I'm having some trouble understanding what it means. I managed to make the warning disappear by just typing the self keyword before the variables:

[self.tableContents insertObject:entity atIndex: insertIdx];
[self.tableView insertRowsAtIndexes:[NSIndexSet indexSetWithIndex:insertIdx] withAnimation:NSTableViewAnimationEffectGap];


draggingItem.draggingFrame = [self.tableView frameOfCellAtColumn:0 row: insertIdx];
++insertIdx;

But I've also seen people using constructs such as

__weak typeof(self) weakSelf = self;

and then using this 'weakSelf' instead, what's the difference here and is my first approach wrong?


Solution

  • The block does retain self the way you're doing it.

    If you know for a fact that the block is not being stored for later use by the runtime, that's fine; but if you cannot be sure that the block is not being stored for later use, you risk a retain cycle: the block retains self but perhaps, behind the scenes, someone is retaining the block, thus preventing self from ever going out of existence.

    And in that case, you should use the "weak-strong dance", as illustrated in the code at the end of your question, which breaks the retain cycle by referring to self with a weak reference.

    But which is the case?
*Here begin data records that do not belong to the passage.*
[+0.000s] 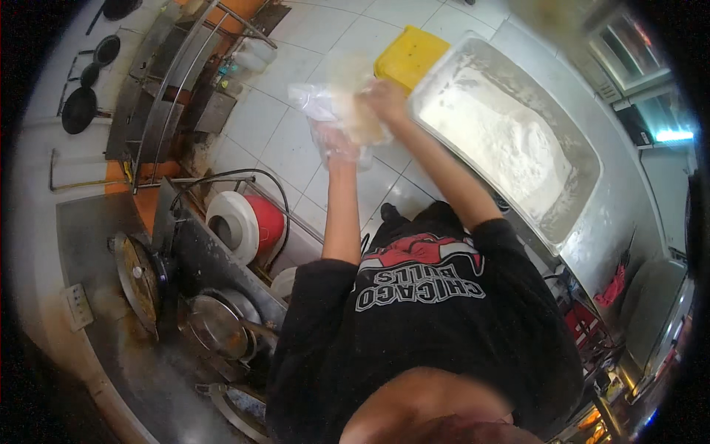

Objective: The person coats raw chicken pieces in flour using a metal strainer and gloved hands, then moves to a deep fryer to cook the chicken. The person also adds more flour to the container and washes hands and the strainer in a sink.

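My left hand [337, 143] is held out in front of me, wrapped in and gripping a clear plastic bag [313, 100]. Beside it my right hand [385, 101] has its fingers curled at the edge of a pale yellowish flat piece [358, 114]. Motion blurs this piece, so I cannot tell what it is or whether it lies inside the bag. Both hands are above the tiled floor. Just past my right hand is a yellow plastic container [413, 55]. To its right, a large metal tub [589, 166] holds white powder like flour [499, 133].
The tub stands on a steel counter [627, 194] along my right. On my left is a stove with a wok [136, 277] and metal pans [219, 327]. A red and white drink cooler [266, 222] sits beyond it. Dark pans [79, 110] hang on the wall.
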Action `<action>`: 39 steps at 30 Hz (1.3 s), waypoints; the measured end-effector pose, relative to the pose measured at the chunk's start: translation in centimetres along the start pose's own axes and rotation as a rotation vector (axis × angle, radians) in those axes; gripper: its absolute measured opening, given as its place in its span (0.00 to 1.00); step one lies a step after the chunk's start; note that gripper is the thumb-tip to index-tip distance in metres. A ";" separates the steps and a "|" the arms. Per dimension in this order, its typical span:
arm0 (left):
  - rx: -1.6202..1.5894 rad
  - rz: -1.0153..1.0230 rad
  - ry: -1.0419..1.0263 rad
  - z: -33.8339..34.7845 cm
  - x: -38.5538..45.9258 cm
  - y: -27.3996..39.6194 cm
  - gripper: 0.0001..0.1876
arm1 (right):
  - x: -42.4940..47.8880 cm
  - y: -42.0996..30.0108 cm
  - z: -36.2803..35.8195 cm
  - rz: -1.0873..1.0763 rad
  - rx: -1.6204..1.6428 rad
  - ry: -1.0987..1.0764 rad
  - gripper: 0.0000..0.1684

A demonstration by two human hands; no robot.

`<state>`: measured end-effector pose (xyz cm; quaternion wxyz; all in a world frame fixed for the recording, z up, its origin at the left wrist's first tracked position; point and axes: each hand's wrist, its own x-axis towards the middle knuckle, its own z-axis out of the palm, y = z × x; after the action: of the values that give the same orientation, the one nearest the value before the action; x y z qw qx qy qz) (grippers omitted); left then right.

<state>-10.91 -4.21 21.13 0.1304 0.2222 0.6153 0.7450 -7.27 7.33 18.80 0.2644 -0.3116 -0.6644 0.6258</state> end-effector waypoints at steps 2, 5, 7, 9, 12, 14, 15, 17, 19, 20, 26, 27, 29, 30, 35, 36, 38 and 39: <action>-0.217 -0.310 0.070 -3.2 1.1 -0.2 0.22 | 0.3 2.5 7.0 0.056 -0.343 -0.001 0.18; -0.512 -0.784 0.194 -8.7 2.8 -1.9 0.18 | 0.6 1.2 12.6 0.080 -0.669 -0.351 0.19; -0.502 -0.755 0.296 -14.6 4.6 -8.9 0.17 | 1.2 2.1 15.7 -0.118 -0.865 -0.571 0.20; 0.068 -0.568 0.212 -21.3 5.7 -14.1 0.16 | 3.0 2.4 17.8 -0.184 -0.668 -0.687 0.27; 0.737 -0.266 -0.062 -26.2 9.4 -14.2 0.15 | 6.3 3.1 20.3 -0.117 -0.361 -0.247 0.42; -0.041 -0.535 0.130 -23.9 14.8 -10.2 0.14 | 9.5 4.1 21.7 0.198 0.001 -0.136 0.54; -0.037 -0.571 0.212 -23.8 16.4 -11.1 0.14 | 11.1 4.9 22.6 0.445 0.277 -0.287 0.58; -0.024 -0.645 0.376 -22.9 18.7 -13.9 0.14 | 14.3 6.5 23.9 0.667 0.806 -0.474 0.67; 1.085 -0.698 -0.208 -19.9 22.6 -15.9 0.19 | 18.0 9.7 24.0 0.571 0.586 -0.486 0.69; 1.271 -0.705 -0.358 -18.8 24.3 -17.1 0.22 | 19.3 11.4 24.5 0.537 0.467 -0.494 0.70; 1.010 -0.476 -0.744 -17.7 28.0 -25.9 0.27 | 22.0 19.7 23.5 0.573 0.430 0.226 0.19; 0.918 -0.429 -0.781 -16.3 28.4 -26.7 0.26 | 22.4 21.5 22.8 0.596 0.361 0.299 0.21; 0.614 -0.553 -0.620 -9.1 28.7 -23.3 0.27 | 23.2 23.8 20.6 0.639 0.138 0.540 0.25; 0.420 -0.655 -0.585 -9.2 28.6 -23.7 0.29 | 24.0 24.3 19.3 0.653 -0.009 0.708 0.27; 0.006 -1.206 -0.354 -19.8 24.6 -27.8 0.27 | 28.5 32.7 11.2 0.460 -0.708 0.691 0.37; 0.032 -1.259 -0.300 -22.6 23.2 -28.0 0.26 | 29.7 33.5 10.5 0.413 -0.893 0.565 0.38; 0.075 -1.356 -0.172 -28.4 19.7 -27.9 0.24 | 32.0 34.7 9.7 0.309 -1.152 0.385 0.39; 0.081 -1.384 -0.090 -31.4 17.2 -27.5 0.23 | 32.9 35.3 10.0 0.253 -1.230 0.302 0.40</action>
<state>-43.48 -17.42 -7.24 0.5925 -0.1858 0.6367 0.4572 -33.66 25.91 -18.44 0.0525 -0.5667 -0.8153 0.1062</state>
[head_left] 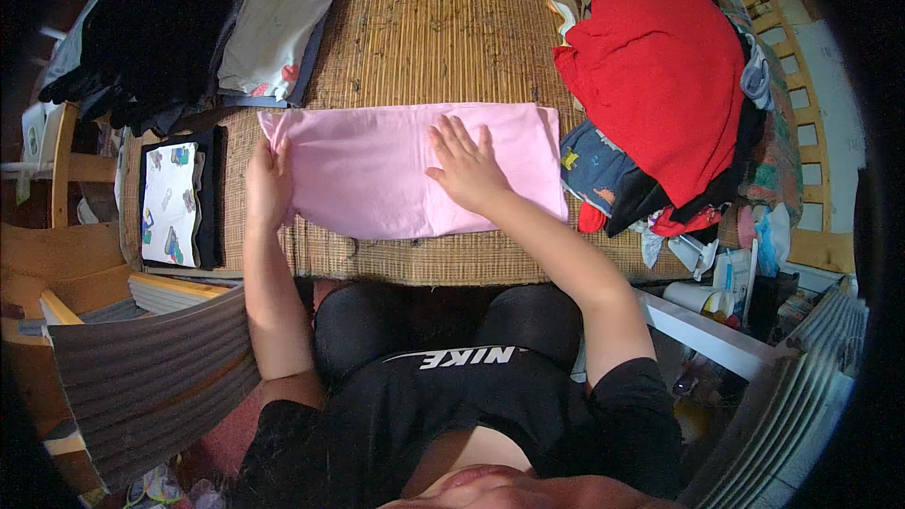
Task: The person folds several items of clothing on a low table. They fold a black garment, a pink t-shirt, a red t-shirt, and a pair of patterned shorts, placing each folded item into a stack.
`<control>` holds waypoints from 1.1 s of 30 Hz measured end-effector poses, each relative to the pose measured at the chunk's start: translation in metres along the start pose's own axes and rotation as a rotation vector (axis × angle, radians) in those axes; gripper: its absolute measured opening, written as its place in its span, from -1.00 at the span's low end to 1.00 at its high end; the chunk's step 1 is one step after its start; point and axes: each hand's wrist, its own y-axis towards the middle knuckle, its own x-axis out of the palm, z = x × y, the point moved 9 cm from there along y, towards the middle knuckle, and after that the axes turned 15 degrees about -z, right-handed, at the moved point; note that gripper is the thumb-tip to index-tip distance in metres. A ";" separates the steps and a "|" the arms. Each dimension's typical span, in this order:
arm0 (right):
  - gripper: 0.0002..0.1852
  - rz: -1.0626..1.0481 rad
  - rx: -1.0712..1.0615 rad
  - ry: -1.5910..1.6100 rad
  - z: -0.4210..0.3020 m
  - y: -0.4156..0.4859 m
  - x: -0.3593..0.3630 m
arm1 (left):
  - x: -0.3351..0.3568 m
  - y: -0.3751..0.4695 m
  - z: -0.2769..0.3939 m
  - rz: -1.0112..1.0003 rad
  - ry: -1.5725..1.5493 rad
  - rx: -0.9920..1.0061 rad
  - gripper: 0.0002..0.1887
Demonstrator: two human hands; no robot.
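Observation:
A pink cloth garment (360, 177), folded into a long rectangle, lies crosswise on the woven bamboo mat (424, 35) before me. My left hand (270, 180) grips its left end, where the fabric bunches up between thumb and fingers. Flat on top of the cloth, right of its middle, rests my right hand (466, 166) with the fingers spread. The garment's right end shows stacked layers with edges slightly out of line. What lies inside the folds is hidden.
Folded white printed clothes (170, 205) lie at left on dark cloth. Behind them are a black clothing heap (155, 35) and a folded pale garment (276, 35). A loose pile topped by red cloth (657, 78) stands at right, near a wooden rail (806, 120).

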 end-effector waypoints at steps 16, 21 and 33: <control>-0.43 -0.036 -0.128 2.125 0.088 -0.014 0.009 | 0.201 0.015 0.142 -0.817 0.098 0.197 -0.58; -0.27 -0.012 -0.061 2.063 0.115 -0.042 0.003 | 0.267 0.008 0.133 -0.841 0.011 0.176 -0.56; -0.78 0.187 0.080 2.016 0.155 -0.030 0.012 | 0.267 -0.045 0.134 -0.742 0.588 0.874 -0.57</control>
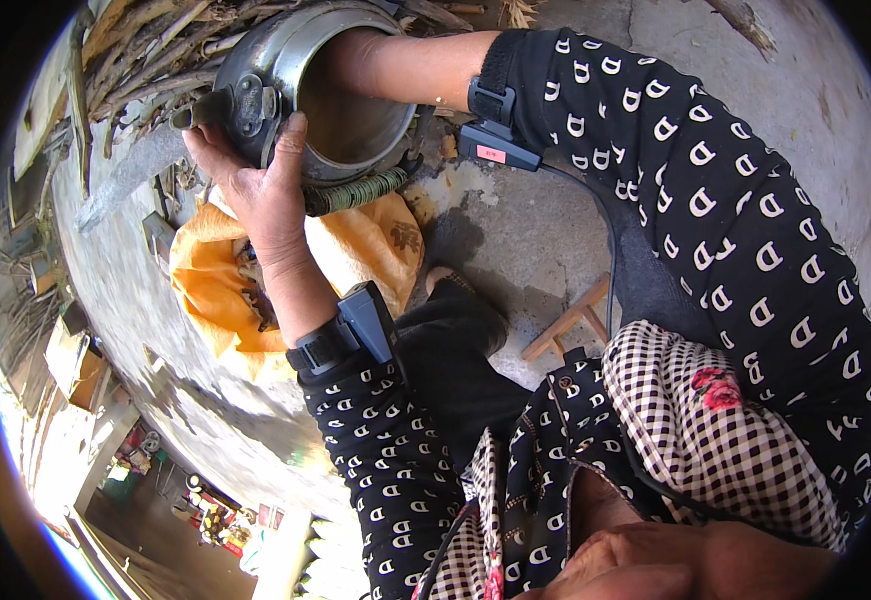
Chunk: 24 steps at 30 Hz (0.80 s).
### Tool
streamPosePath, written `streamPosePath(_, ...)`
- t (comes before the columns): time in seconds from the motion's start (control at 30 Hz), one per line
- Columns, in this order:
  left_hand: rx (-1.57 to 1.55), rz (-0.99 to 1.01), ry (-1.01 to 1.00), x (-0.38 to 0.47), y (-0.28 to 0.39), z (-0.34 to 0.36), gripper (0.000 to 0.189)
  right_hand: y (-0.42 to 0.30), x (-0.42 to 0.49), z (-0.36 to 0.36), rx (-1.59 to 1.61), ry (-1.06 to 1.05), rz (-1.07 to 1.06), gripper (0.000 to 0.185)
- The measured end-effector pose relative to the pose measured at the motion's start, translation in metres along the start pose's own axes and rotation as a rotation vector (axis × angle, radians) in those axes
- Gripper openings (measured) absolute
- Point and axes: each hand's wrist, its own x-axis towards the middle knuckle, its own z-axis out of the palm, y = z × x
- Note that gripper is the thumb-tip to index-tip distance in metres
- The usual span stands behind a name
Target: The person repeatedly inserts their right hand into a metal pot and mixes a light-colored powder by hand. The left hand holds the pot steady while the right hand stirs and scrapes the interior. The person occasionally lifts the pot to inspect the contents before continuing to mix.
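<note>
A tilted metal pot (pixel 263 56), darkened on the outside, has its open mouth turned towards me. Water seems to splash from it at the left. My left hand (pixel 255 176) is at the pot's side, with the thumb and fingers around the metal lug and handle mount. A handle wrapped in green cord (pixel 364 191) hangs below the rim. My right forearm (pixel 428 67) reaches into the mouth; the right hand itself is hidden inside. Both wrists wear strapped dark devices.
Piled sticks (pixel 158 56) lie behind the pot. An orange woven sack (pixel 210 300) stands open below it. A small wooden stool (pixel 567 322) is near my knee on the partly wet concrete floor (pixel 548 225). A log (pixel 743 22) lies at the top right.
</note>
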Motion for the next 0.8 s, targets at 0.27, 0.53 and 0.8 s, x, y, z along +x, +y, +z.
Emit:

Is this block retained behind the scenes or not? Alas, the runtime's behavior behind the scenes is opaque. One way to find out experimentally whether there is a retain cycle is to implement dealloc on self to log to the console, and try running the app with the code your way. If the printing in dealloc never happens, then self is never being deallocated because you've created a retain cycle and you know that the weak-strong dance is needed.

    Personally, I'd be inclined just to do the weak-strong dance and let it go at that. It is over-used in a knee-jerk way by a lot of programmers, so you are right to doubt its necessity here; but it does no harm and can do good, so it might be best to err on the side of caution.